- **Required work**
Give back the full listing exactly, setting the pictures aside.

^^^^^^^^

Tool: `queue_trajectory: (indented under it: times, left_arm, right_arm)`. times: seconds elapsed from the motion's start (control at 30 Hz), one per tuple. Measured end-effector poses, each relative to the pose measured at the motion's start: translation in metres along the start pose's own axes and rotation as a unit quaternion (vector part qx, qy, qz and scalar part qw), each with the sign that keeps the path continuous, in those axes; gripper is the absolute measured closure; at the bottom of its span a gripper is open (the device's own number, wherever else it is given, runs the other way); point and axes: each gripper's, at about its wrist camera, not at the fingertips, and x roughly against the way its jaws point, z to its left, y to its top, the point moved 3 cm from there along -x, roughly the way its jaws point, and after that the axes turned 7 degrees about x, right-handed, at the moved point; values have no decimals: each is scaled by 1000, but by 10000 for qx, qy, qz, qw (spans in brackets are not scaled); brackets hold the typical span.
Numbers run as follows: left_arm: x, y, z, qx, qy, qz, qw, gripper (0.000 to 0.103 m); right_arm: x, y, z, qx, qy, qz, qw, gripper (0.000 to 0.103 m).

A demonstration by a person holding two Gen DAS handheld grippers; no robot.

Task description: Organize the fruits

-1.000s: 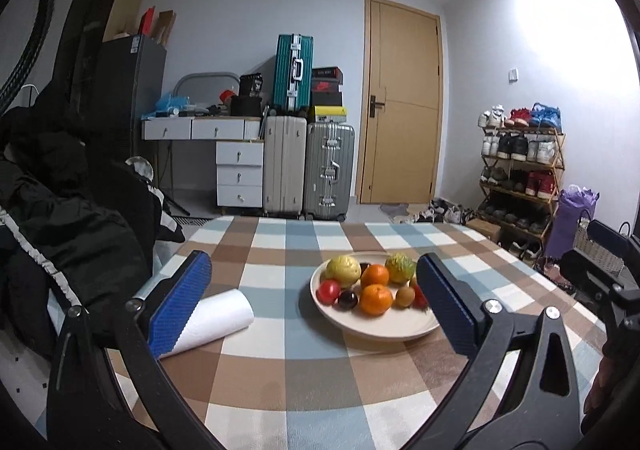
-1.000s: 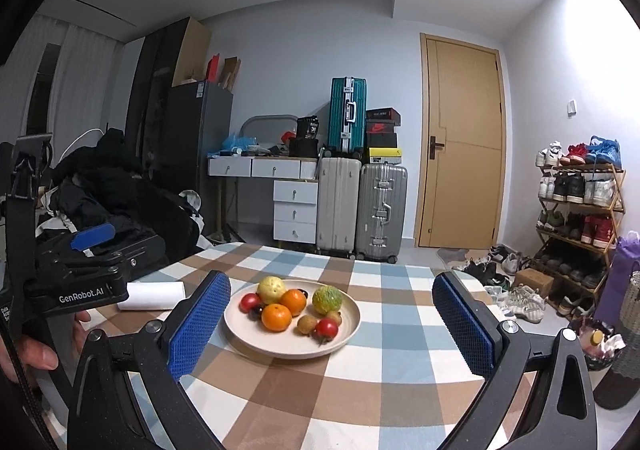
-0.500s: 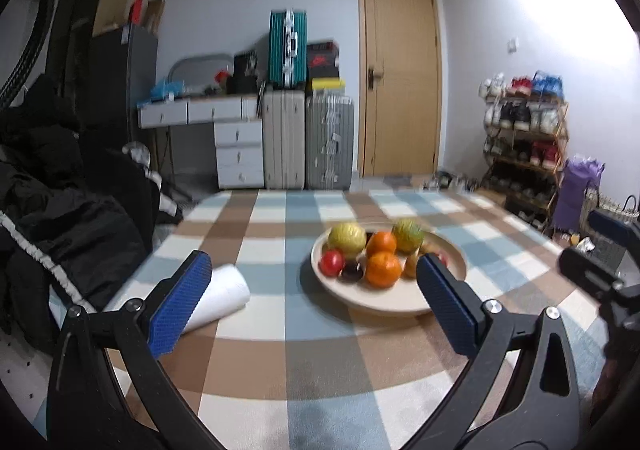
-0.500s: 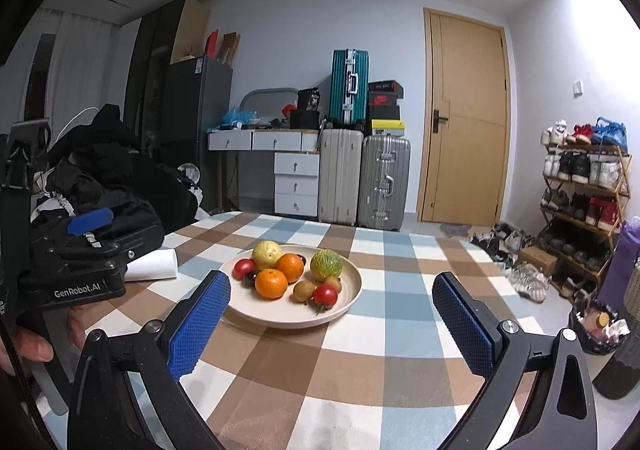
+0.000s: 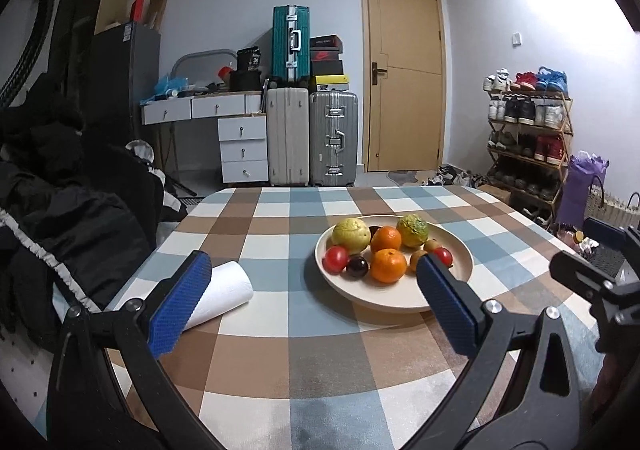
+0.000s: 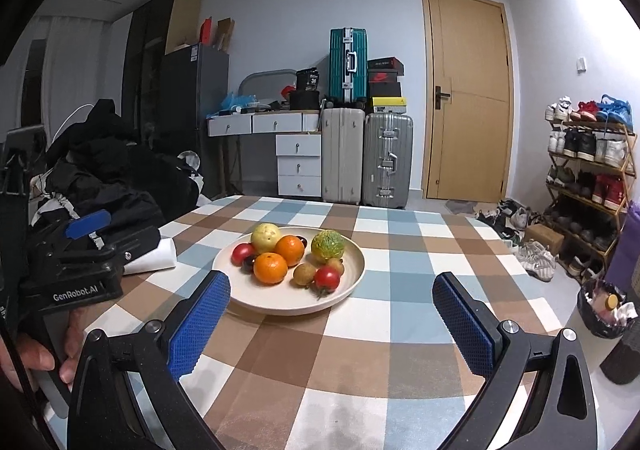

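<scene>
On the checked tablecloth [image 6: 400,250] of brown, blue and white squares rests a shallow cream plate [image 6: 352,274], the landmark for all positions below. Within the plate lie the fruits, grouped toward its left and centre. At the rear left sits a pale yellow fruit [image 6: 265,237] with a faintly dimpled skin; at the rear right, a yellow-green fruit [image 6: 328,245] with a rough, mottled rind. Between them is one orange [image 6: 290,249], and in front of it a second orange [image 6: 271,268], both glossy and finely pitted. At the left edge of the group lies a red tomato [image 6: 242,253], touching a small dark, nearly black fruit [image 6: 251,263] just in front of it. Right of the front orange sit two small brown fruits [image 6: 304,274], and against them a second red tomato [image 6: 327,279] with a green stalk. The right half of the plate is bare.

Left of the plate, apart from it, lies a white paper roll [image 5: 224,294] on its side.

Both grippers hover over the near edge of the table, short of the plate. The left gripper [image 5: 312,306] has its jaws spread wide, its blue textured pads [image 5: 180,308] empty; in its view the right pad overlaps the plate's near right rim. The right gripper [image 6: 331,324] likewise has its jaws spread wide and holds nothing, the plate showing between its pads [image 6: 198,324]. A hand [image 6: 36,358] grips the left gripper's handle at the left edge of the right wrist view.
</scene>
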Motion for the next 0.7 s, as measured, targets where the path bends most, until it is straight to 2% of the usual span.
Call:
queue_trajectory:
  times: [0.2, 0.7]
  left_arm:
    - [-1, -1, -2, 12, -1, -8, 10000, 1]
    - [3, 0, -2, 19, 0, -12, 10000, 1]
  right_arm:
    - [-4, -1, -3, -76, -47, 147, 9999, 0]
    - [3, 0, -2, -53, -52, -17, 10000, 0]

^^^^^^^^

- **Reply to the task**
Tool: `queue_trajectory: (indented under it: times, left_arm, right_arm)`. times: seconds elapsed from the motion's start (control at 30 Hz), one per tuple. Measured end-effector poses, each relative to the pose measured at the motion's start: translation in metres along the start pose's own axes and rotation as a unit quaternion (vector part qx, qy, qz and scalar part qw), each with the sign that keeps the path continuous, in those axes; gripper is the absolute measured closure; at the bottom of its span a gripper is open (the device's own number, wherever else it is given, runs the other way); point and axes: each gripper's, at about its wrist camera, not at the fingertips, and x roughly against the way its jaws point, z to its left, y to its top, the point moved 3 cm from there along -x, roughly the way its jaws point, and after that the axes turned 7 degrees about x, right-handed, at the moved point; values have no decimals: each is scaled by 1000, but by 10000 for qx, qy, qz, qw (spans in brackets are not scaled); brackets hold the typical span.
Numbers run as follows: left_arm: x, y, z, qx, qy, qz, qw, gripper (0.000 to 0.103 m); right_arm: x, y, z, qx, qy, qz, qw, gripper (0.000 to 0.103 m).

A demonstration by a person holding two Gen DAS handheld grippers; no robot.

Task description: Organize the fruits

-1.000s: 
-1.000s: 
-0.500s: 
-0.500s: 
+0.000s: 
+0.000s: 

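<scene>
On the checked tablecloth [image 6: 400,250] of brown, blue and white squares rests a shallow cream plate [image 6: 352,274], the landmark for all positions below. Within the plate lie the fruits, grouped toward its left and centre. At the rear left sits a pale yellow fruit [image 6: 265,237] with a faintly dimpled skin; at the rear right, a yellow-green fruit [image 6: 328,245] with a rough, mottled rind. Between them is one orange [image 6: 290,249], and in front of it a second orange [image 6: 271,268], both glossy and finely pitted. At the left edge of the group lies a red tomato [image 6: 242,253], touching a small dark, nearly black fruit [image 6: 251,263] just in front of it. Right of the front orange sit two small brown fruits [image 6: 304,274], and against them a second red tomato [image 6: 327,279] with a green stalk. The right half of the plate is bare.

Left of the plate, apart from it, lies a white paper roll [image 5: 224,294] on its side.

Both grippers hover over the near edge of the table, short of the plate. The left gripper [image 5: 312,306] has its jaws spread wide, its blue textured pads [image 5: 180,308] empty; in its view the right pad overlaps the plate's near right rim. The right gripper [image 6: 331,324] likewise has its jaws spread wide and holds nothing, the plate showing between its pads [image 6: 198,324]. A hand [image 6: 36,358] grips the left gripper's handle at the left edge of the right wrist view.
</scene>
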Motion for the next 0.7 s, as measured, targets where the path bends most, until it is straight to 2% of the usual span.
Call:
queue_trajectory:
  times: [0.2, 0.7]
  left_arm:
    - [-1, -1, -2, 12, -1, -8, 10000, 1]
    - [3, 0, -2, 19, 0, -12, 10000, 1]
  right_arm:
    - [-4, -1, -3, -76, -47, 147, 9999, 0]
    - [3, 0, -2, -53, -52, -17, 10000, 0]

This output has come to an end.